→ **Task statement**
Output every line below exactly, please, omitting pictures.

***** Given information

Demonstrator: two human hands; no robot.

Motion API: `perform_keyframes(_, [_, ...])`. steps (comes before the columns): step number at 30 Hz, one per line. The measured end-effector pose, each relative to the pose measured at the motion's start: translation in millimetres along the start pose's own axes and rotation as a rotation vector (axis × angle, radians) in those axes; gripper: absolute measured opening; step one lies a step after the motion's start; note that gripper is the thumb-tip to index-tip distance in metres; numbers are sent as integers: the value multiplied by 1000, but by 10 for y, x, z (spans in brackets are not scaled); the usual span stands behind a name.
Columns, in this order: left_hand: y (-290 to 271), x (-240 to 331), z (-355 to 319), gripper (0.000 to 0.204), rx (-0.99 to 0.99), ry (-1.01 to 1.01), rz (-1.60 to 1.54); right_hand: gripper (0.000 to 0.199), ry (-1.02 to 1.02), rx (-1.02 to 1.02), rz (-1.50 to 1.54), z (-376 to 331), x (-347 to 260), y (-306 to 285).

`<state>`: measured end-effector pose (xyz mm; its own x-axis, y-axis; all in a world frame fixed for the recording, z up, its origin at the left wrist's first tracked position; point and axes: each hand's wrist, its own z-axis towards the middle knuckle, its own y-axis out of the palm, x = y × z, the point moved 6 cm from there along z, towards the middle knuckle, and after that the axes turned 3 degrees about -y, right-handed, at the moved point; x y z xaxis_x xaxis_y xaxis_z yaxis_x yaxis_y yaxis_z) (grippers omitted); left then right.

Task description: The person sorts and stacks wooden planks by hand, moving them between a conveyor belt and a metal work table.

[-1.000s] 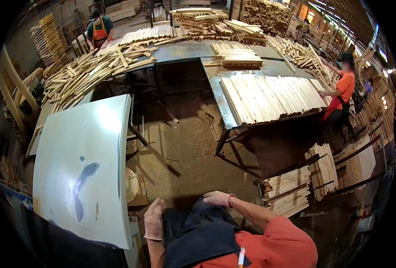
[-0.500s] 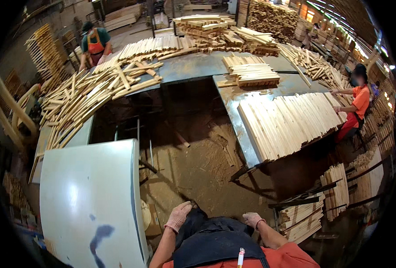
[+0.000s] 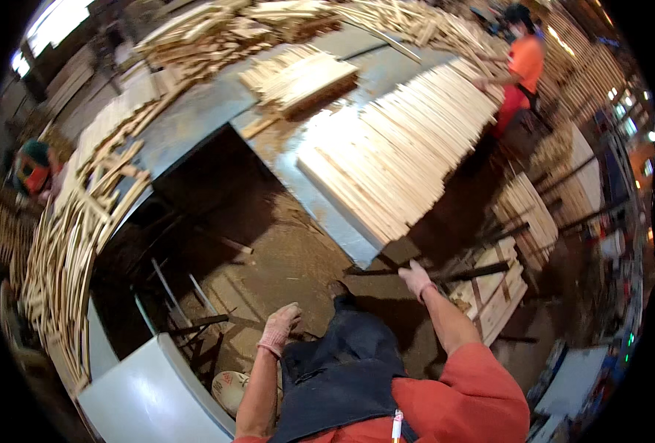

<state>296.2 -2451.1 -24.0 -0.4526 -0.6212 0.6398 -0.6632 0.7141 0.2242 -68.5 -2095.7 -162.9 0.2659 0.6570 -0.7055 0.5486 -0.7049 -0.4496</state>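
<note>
My left hand (image 3: pixel 278 329), in a pale knitted glove, hangs over the floor left of my dark apron (image 3: pixel 342 362). Its fingers are curled in, and no object shows in them. Reaching farther forward, my gloved right hand (image 3: pixel 417 280) has its fingers partly stretched out and holds nothing visible. It is nearest to the front corner of a metal-topped table (image 3: pixel 353 247), without visible contact. On that table lies a wide row of pale wooden strips (image 3: pixel 401 151), side by side. Behind it sits a smaller stack of strips (image 3: pixel 309 81).
A jumbled heap of loose strips (image 3: pixel 62 258) covers the left bench. A smooth pale panel (image 3: pixel 154 391) stands near my left. Stacked boards (image 3: pixel 494 288) lie low at the right. One co-worker (image 3: pixel 525 66) stands at the table's far right, another (image 3: pixel 36 170) at far left.
My view has swung right and I am closer to the table with the strip row. My right arm has stretched forward toward its corner. My left hand stays low with its fingers curled.
</note>
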Motion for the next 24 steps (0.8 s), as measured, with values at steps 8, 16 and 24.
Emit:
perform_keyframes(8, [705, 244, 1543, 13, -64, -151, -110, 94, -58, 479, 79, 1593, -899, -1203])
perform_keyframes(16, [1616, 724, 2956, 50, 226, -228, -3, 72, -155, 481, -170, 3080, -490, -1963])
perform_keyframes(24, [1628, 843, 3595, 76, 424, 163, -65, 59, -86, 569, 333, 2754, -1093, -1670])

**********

→ **Answer to this task**
Demonstrator: two human hands; no robot.

Motion API: `perform_keyframes(_, [_, ...])`. steps (comes before the columns): step number at 30 Hz, one per line. The measured end-effector pose, each relative to the pose measured at the motion's start: translation in millimetres along the start pose's own axes and rotation as a rotation vector (axis × angle, radians) in those axes; gripper: absolute measured opening; step one lies a step after the motion's start; note that gripper is the thumb-tip to index-tip distance in metres; numbers are sent as integers: the value multiplied by 1000, but by 10 for y, x, z (spans in brackets are not scaled); the usual span stands behind a name.
Columns, in this order: left_hand: y (-290 to 271), x (-240 to 331), z (-355 to 319), gripper (0.000 to 0.204), rx (-0.99 to 0.99), ry (-1.01 to 1.01), rz (-1.60 to 1.54); right_hand: gripper (0.000 to 0.199), ry (-1.02 to 1.02), rx (-1.02 to 1.02), rz (-1.50 to 1.54), z (-376 to 331), x (-347 to 260), y (-306 to 285).

`<state>`: measured end-effector pose (xyz mm; its own x-axis, y-axis; all in a world frame fixed for the recording, z up, its origin at the left wrist's first tracked position; point and axes: each hand's wrist, its own z-axis towards the middle knuckle, its own y-axis out of the palm, x = y × z, the point moved 6 cm from there along z, towards the middle knuckle, and after that the axes turned 3 degrees about -y, right-handed, at the moved point; x y z xaxis_x xaxis_y xaxis_z yaxis_x yaxis_y yaxis_z) (grippers omitted); left then right.

Task description: The person sorts and stacks wooden planks by hand, moving them between a conveyor belt and a metal work table.

[-1.000s] 
[-0.500s] 
[+0.000s] 

<state>296.2 -2451.1 -24.0 -0.4526 -0.6212 0.6398 -0.6632 0.7141 0.2242 -68.5 -2095.7 -162.9 0.2659 0.6570 -0.7055 0.5486 -0.7049 -0.4496</state>
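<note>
My left hand (image 3: pixel 278 329), in a pale knitted glove, hangs over the floor left of my dark apron (image 3: pixel 342 362). Its fingers are curled in, and no object shows in them. Reaching farther forward, my gloved right hand (image 3: pixel 417 280) has its fingers partly stretched out and holds nothing visible. It is nearest to the front corner of a metal-topped table (image 3: pixel 353 247), without visible contact. On that table lies a wide row of pale wooden strips (image 3: pixel 401 151), side by side. Behind it sits a smaller stack of strips (image 3: pixel 309 81).
A jumbled heap of loose strips (image 3: pixel 62 258) covers the left bench. A smooth pale panel (image 3: pixel 154 391) stands near my left. Stacked boards (image 3: pixel 494 288) lie low at the right. One co-worker (image 3: pixel 525 66) stands at the table's far right, another (image 3: pixel 36 170) at far left.
My view has swung right and I am closer to the table with the strip row. My right arm has stretched forward toward its corner. My left hand stays low with its fingers curled.
</note>
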Motion for the next 24 steps (0.8 s), as measured, with values at steps 8, 16 and 24.
Emit:
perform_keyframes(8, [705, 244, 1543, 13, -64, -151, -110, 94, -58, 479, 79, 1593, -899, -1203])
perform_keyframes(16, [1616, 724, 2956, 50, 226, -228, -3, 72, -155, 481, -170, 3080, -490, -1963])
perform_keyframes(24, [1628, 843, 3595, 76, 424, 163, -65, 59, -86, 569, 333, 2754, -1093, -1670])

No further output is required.